-- ABOUT THIS TASK --
Restate the whole listing word for word, missing no line.
── DATA BELOW ──
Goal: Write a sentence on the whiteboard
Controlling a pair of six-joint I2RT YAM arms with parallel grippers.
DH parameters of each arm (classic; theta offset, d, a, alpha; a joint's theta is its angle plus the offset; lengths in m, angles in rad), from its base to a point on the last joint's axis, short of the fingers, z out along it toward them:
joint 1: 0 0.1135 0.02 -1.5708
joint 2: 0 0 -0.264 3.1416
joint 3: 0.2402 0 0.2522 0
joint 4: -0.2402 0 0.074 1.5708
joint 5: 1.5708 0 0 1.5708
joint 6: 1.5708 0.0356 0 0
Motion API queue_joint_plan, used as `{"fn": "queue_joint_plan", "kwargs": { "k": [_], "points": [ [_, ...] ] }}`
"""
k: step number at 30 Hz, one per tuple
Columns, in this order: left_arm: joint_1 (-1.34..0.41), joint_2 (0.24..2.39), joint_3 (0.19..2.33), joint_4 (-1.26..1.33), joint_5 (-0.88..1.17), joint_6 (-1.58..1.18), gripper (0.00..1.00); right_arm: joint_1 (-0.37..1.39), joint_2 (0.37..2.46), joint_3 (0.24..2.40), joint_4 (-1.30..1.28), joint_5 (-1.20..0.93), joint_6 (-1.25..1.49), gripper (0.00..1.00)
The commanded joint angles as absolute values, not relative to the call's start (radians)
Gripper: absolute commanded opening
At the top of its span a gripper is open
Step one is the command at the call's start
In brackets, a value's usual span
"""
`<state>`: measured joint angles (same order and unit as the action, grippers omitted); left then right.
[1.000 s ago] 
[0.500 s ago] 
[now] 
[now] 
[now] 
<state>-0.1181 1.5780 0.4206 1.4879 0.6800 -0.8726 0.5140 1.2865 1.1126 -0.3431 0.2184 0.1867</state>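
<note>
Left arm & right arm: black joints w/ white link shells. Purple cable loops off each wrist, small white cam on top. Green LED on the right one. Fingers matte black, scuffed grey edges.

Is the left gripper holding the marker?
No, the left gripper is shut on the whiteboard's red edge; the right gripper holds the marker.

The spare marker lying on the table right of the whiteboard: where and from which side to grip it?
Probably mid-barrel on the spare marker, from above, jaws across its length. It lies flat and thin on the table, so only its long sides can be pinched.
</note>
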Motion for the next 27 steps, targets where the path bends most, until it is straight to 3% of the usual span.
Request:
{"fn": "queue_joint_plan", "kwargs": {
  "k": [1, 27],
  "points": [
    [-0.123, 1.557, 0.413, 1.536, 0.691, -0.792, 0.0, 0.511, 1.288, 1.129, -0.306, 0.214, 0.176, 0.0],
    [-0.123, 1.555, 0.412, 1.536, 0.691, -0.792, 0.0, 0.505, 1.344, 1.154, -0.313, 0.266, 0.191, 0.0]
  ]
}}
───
-- ANSWER BOX --
Goal: Write a sentence on the whiteboard
Controlling a pair of six-joint I2RT YAM arms with parallel grippers.
DH parameters of each arm (classic; theta offset, d, a, alpha; a joint's theta is its angle plus the offset; lengths in m, angles in rad), from its base to a point on the last joint's axis, short of the fingers, z out along it toward them:
joint 1: 0 0.1135 0.02 -1.5708
joint 2: 0 0 -0.264 3.1416
joint 3: 0.2402 0 0.2522 0
joint 4: -0.2402 0 0.074 1.5708
joint 5: 1.5708 0 0 1.5708
joint 6: 1.5708 0.0356 0 0
Motion API queue_joint_plan, used as `{"fn": "queue_joint_plan", "kwargs": { "k": [_], "points": [ [_, ...] ] }}`
"""
k: step number at 30 Hz, one per tuple
Columns, in this order: left_arm: joint_1 (-1.34..0.41), joint_2 (0.24..2.39), joint_3 (0.19..2.33), joint_4 (-1.26..1.33), joint_5 (-0.88..1.17), joint_6 (-1.58..1.18), gripper (0.00..1.00); right_arm: joint_1 (-0.37..1.39), joint_2 (0.37..2.46), joint_3 (0.24..2.40), joint_4 (-1.30..1.28), joint_5 (-1.20..0.93), joint_6 (-1.25..1.49), gripper (0.00..1.00)
The commanded joint angles as absolute values, not relative to the call's start (radians)
Gripper: absolute commanded opening
At the top of its span a gripper is open
Step one is the command at the call's start
In brackets, a value's usual span
"""
`<state>`: measured joint angles (same order and unit as the action, grippers omitted); left then right.
[1.000 s ago] 
[0.500 s ago] 
[now] 
[now] 
[now] 
<state>-0.1181 1.5780 0.4206 1.4879 0.6800 -0.8726 0.5140 1.2865 1.1126 -0.3431 0.2184 0.1867</state>
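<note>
Left arm & right arm: black joints w/ white link shells. Purple cable loops off each wrist, small white cam on top. Green LED on the right one. Fingers matte black, scuffed grey edges.

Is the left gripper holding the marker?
No, the left gripper is shut on the whiteboard's red edge; the right gripper holds the marker.

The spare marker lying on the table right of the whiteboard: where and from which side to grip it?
Probably mid-barrel on the spare marker, from above, jaws across its length. It lies flat and thin on the table, so only its long sides can be pinched.
</note>
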Motion for the next 27 steps, targets where the path bends most, until it is straight to 3% of the usual span.
Request:
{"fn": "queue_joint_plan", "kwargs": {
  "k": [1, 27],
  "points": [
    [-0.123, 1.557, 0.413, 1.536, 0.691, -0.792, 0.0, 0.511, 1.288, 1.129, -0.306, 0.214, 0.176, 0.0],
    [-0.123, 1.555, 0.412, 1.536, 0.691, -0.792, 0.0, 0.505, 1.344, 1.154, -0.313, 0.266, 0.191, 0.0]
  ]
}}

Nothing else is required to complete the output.